Desde la Antigüedad Griega,
específicamente desde el Diálogo El Banquete de Platón, el fenómeno del deseo
ha estado configurado a partir de una cierta noción de carencia. En efecto,
este tipo de deseo atestiguaría la distancia entre el objeto deseado y el
sujeto deseante: el deseo sólo ardería allí donde pudiese existir una
diferencia fundada en la carencia que evidencia nuestra propia incompletud.
Pero el ardor del deseo, a su vez, buscaría anular dicha incompletud. El deseo
anhela la plenitud. De ahí que la mayoría de los deseos se esmeren
obsesivamente en suprimir la distancia entre él y el objeto deseado intentando
poseer a este último. Sin embargo, ¿qué sucede cuando llevamos a cabo la
experiencia contraria, la experiencia de habitar el deseo?
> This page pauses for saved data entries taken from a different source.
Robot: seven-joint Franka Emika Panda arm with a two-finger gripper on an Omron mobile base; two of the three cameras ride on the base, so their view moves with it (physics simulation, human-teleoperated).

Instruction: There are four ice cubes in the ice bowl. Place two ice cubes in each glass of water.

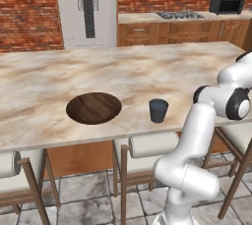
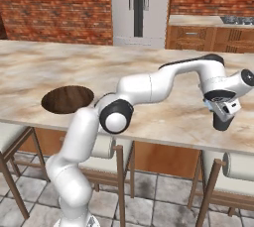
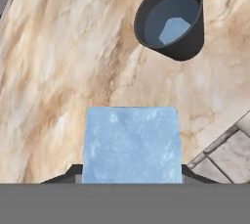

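Left to right along the marble counter (image 1: 59, 79): the ice bowl (image 1: 93, 107), dark wood grain, sits toward the near edge at about 9 o'clock from the first glass of water (image 1: 158, 110), which stands well apart from it; no cubes can be made out in the bowl at this size. Further right, seen from the right base view, the arm reaches out over the counter's right end and the gripper (image 2: 222, 108) hangs just above the second glass (image 2: 221, 122), near the counter's front edge. In the hand view an ice cube (image 3: 132, 145) sits between the finger tips, jaws partway closed and clamped on it, cube large in the foreground. The second glass (image 3: 171, 18) lies at roughly 1 o'clock from the held cube, and a pale blue cube (image 3: 174, 30) already floats in its water. Judged step: carrying the second cube to this glass, so the delivery phase, not the pick. Next move calls for shifting the hand toward 1 o'clock until the cube is centred over the glass mouth, then opening the jaws; dropping now would likely land it on the counter short of the rim.
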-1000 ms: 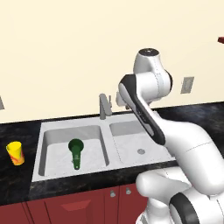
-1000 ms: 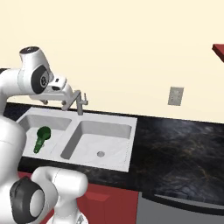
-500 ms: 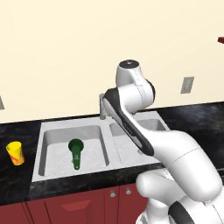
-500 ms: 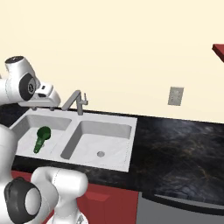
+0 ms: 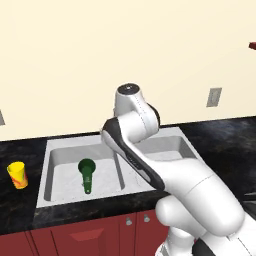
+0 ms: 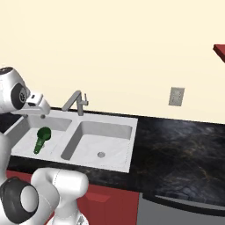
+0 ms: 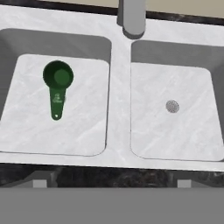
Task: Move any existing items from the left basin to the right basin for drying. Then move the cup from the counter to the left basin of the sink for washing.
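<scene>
The gripper (image 7: 109, 183) hangs above the sink (image 7: 119, 109) with its jaws spread wide, holding nothing and touching nothing, its two finger tips low over the front rim. One green scoop (image 7: 57, 87) lies flat on the floor of the left basin (image 7: 26, 127), cup end toward the faucet (image 7: 133, 16), while the right basin (image 7: 192, 127) holds just its drain. One yellow cup (image 5: 17, 175) stands upright on the black counter (image 5: 20, 150), left of the sink.
</scene>
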Available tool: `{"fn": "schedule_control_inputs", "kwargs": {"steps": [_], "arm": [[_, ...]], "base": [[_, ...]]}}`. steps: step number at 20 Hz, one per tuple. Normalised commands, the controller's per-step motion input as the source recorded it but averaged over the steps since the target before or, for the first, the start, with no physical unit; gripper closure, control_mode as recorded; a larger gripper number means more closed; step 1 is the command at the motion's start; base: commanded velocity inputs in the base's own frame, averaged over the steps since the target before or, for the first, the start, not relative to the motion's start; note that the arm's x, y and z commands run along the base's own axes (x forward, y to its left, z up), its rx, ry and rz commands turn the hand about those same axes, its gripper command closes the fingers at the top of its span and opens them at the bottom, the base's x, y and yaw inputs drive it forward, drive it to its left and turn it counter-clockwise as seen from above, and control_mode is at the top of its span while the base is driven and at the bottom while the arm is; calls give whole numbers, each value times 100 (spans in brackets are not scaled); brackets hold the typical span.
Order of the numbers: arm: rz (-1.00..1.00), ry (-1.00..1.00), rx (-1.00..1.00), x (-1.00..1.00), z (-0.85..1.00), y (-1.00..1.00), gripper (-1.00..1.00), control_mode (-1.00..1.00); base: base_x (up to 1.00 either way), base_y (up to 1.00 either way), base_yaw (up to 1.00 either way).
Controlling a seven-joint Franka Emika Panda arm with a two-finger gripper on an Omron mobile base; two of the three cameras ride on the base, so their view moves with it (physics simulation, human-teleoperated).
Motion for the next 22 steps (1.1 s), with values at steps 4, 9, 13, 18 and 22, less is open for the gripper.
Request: {"fn": "schedule_control_inputs", "kwargs": {"steps": [4,9,13,18,22], "arm": [[1,3,0,0,-20,19,-100,-100],[0,0,0,3,-34,8,-100,-100],[0,0,0,11,-38,20,-100,-100],[0,0,0,13,-37,22,-100,-100],[0,0,0,20,-39,26,-100,-100]], "base": [[0,0,0],[0,0,0],[0,0,0],[0,0,0],[0,0,0]]}}
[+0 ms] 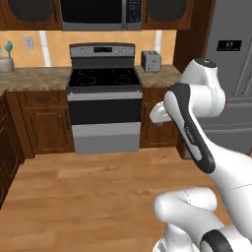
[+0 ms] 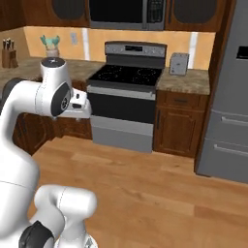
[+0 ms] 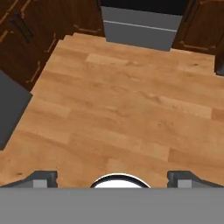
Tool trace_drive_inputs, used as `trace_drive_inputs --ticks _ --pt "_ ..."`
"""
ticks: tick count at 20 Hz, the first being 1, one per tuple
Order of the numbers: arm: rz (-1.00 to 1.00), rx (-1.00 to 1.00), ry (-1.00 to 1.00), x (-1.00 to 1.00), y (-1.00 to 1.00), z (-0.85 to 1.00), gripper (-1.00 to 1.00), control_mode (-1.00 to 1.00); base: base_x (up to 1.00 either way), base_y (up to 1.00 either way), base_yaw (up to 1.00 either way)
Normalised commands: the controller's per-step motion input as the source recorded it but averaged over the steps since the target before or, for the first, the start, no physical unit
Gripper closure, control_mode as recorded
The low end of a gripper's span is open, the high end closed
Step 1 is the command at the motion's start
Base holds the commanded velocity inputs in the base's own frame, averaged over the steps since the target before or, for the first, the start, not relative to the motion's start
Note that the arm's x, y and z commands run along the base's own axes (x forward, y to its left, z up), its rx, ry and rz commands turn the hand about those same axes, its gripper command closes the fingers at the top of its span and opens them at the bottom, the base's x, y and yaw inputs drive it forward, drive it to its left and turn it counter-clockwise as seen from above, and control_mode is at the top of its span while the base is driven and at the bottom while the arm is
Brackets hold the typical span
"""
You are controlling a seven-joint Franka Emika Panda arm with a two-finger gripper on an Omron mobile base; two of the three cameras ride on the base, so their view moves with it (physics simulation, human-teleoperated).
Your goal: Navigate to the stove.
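The stove (image 1: 103, 101) stands straight ahead against the back wall, with a black cooktop (image 1: 103, 77), a knobbed back panel, a black oven door and a silver drawer. From the right base view the stove (image 2: 127, 109) sits slightly left of centre. Across a stretch of wooden floor, the hand view catches its silver drawer (image 3: 140, 28) at the top. My gripper (image 3: 113, 179) hangs above the floor, open, its fingertips (image 3: 41, 178) far apart with nothing between them. The folded arm holds the hand (image 1: 160, 113) well short of the stove.
A microwave (image 1: 101, 15) hangs above the stove. A toaster (image 1: 151, 60) sits on the counter to its right, next to the grey refrigerator (image 1: 231, 74). Wooden cabinets (image 1: 42, 123) flank the stove, and dark cabinets (image 3: 26, 39) line the left. Wooden floor (image 1: 88, 187) lies between.
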Motion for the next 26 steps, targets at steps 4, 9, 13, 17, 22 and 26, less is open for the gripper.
trace_drive_inputs --ticks 4,9,13,17,22,26 --pt "0.00 0.00 0.00 0.00 0.00 0.00 -1.00 1.00 1.00 0.38 -0.08" --pt "0.00 0.00 0.00 0.00 0.00 0.00 -1.00 1.00 1.00 0.20 -0.08" --pt "0.00 0.00 0.00 0.00 0.00 0.00 -1.00 1.00 1.00 0.22 -0.06" --pt "0.00 0.00 0.00 0.00 0.00 0.00 -1.00 1.00 1.00 0.33 -0.05" --pt "0.00 0.00 0.00 0.00 0.00 0.00 -1.00 1.00 1.00 0.59 -0.09" --pt "0.00 0.00 0.00 0.00 0.00 0.00 -1.00 1.00 1.00 0.44 -0.07"
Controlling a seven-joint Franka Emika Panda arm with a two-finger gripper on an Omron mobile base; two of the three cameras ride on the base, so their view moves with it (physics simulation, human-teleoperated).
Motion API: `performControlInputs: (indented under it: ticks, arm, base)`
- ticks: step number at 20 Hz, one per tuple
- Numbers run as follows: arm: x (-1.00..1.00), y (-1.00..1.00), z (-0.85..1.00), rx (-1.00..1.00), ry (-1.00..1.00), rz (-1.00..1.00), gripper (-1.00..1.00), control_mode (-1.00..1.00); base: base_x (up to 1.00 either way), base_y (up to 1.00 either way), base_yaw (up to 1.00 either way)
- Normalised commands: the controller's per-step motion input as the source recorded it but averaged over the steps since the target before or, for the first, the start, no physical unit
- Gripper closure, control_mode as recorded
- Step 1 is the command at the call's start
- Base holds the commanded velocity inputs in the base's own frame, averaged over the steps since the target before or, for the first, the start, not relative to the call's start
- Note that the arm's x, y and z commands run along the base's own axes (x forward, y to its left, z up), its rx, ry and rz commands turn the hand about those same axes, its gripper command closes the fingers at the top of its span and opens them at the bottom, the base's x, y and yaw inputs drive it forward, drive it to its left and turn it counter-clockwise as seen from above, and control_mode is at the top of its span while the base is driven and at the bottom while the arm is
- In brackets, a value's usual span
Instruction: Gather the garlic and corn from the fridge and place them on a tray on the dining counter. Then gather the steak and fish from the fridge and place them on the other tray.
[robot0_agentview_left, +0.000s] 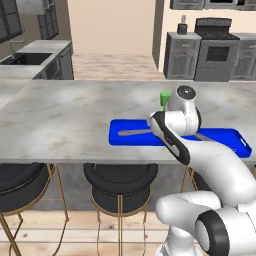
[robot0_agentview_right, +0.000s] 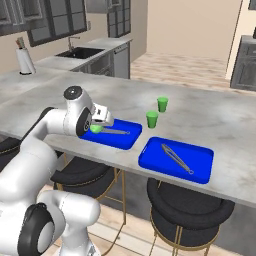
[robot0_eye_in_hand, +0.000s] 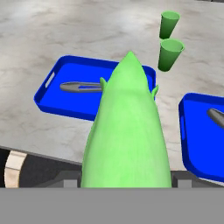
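Even, bright rendered light — no glare, no blur. The long grey marbled stone counter (robot0_agentview_left: 70, 120) carries only faint shadows; the black round stools (robot0_agentview_left: 120, 181) at six o'clock sit darker underneath.

Rendered home kitchen. Long grey marbled stone counter (robot0_agentview_left: 65, 115) fronted by black round stools on thin gold legs (robot0_agentview_left: 120, 182). Dark-grey cabinets (robot0_agentview_left: 181, 55) and a grey oven range (robot0_agentview_left: 216, 50) along the far wall. Wall counter with a sunken dark sink (robot0_agentview_right: 80, 52) and tap under dark-framed windows. Pale wooden plank floor (robot0_agentview_left: 112, 65), beige walls. Two upright green cups (robot0_agentview_right: 152, 119) on the stone top.
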Motion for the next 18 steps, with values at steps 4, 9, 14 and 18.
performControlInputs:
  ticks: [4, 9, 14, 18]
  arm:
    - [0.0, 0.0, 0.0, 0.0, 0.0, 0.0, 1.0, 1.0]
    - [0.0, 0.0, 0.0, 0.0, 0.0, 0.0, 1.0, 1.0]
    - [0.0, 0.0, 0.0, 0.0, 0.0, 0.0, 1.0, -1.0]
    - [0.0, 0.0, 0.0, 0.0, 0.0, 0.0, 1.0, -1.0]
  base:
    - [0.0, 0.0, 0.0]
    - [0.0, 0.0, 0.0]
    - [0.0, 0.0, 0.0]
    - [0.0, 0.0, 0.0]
Es decir, ¿cómo
operaría en esta lógica del deseo la voluntad de distender, de esperar o de
postergar lo deseado en favor de hacer vibrar una imaginación que se abastezca
de aquel impulso del deseo a pesar de no obsesionarse con su materialización,
con poseer lo deseado? Creemos preliminarmente que este otro tipo de deseo
expresado a partir de la imaginación (por ejemplo: fantasear con el encuentro
entre nosotros y la persona deseada bajo posibilidades creativas que gozan más
de la trama que del desenlace) pone en crisis la concepción platónica tanto en
su variante impulsiva como contemplativa. Así, se daría un desplazamiento desde
el clásico deseo de la carencia hacia un deseo de la espera (¿sin esperanza?),
lo cual no significaría más que trastocar, quizás voluntariamente, la
naturaleza del fenómeno: pasar de ser presa de la avidez del deseo a la
domesticación o sublimación imaginaria del mismo.